▸ **ACTIVITY**: Output the data unchanged and complete, minus the images.
>>>
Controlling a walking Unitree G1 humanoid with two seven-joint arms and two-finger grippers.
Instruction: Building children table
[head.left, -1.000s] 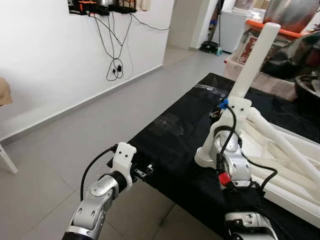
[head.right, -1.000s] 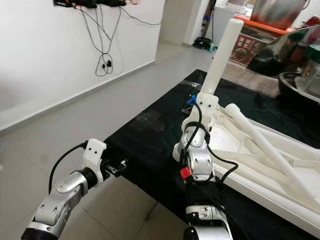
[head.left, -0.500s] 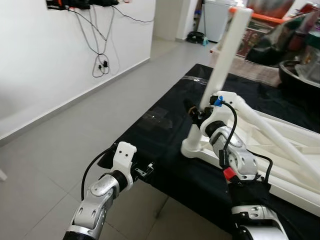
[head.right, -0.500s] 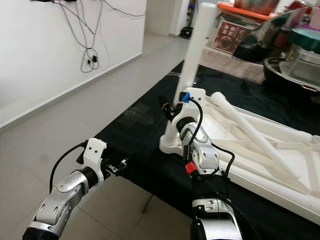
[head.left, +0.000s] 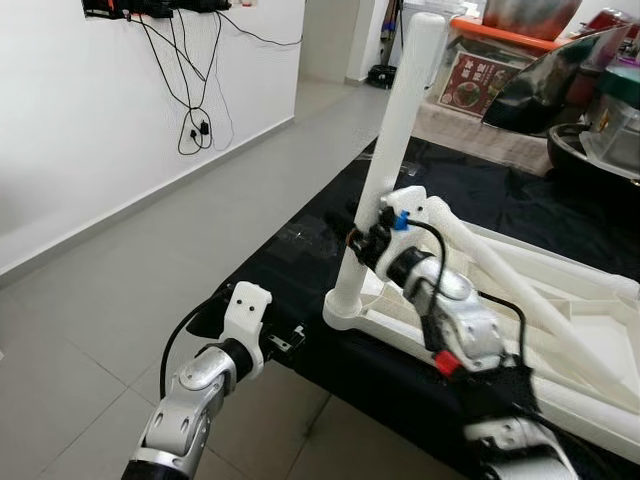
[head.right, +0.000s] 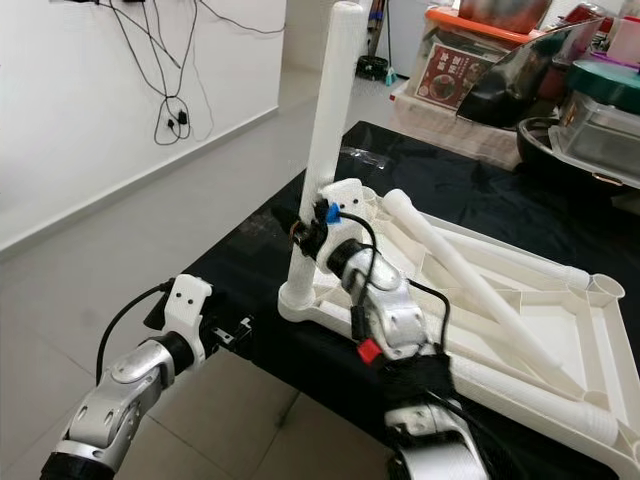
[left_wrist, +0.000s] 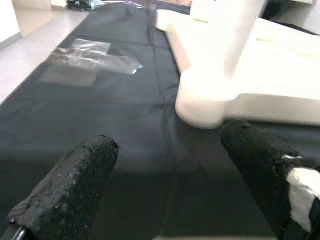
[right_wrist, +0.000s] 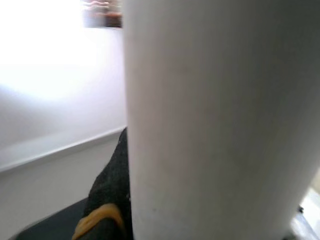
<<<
▸ **SOLVED EXERCISE**:
Controlling a walking Unitree G1 humanoid with two seven-joint arms and two-finger grippers.
Instruction: Building children table
[head.left, -1.000s] 
[head.right, -1.000s] 
[head.left, -0.500s] 
[head.right, -0.500s] 
[head.left, +0.000s] 
[head.right, +0.000s] 
[left_wrist, +0.000s] 
[right_wrist, +0.000s] 

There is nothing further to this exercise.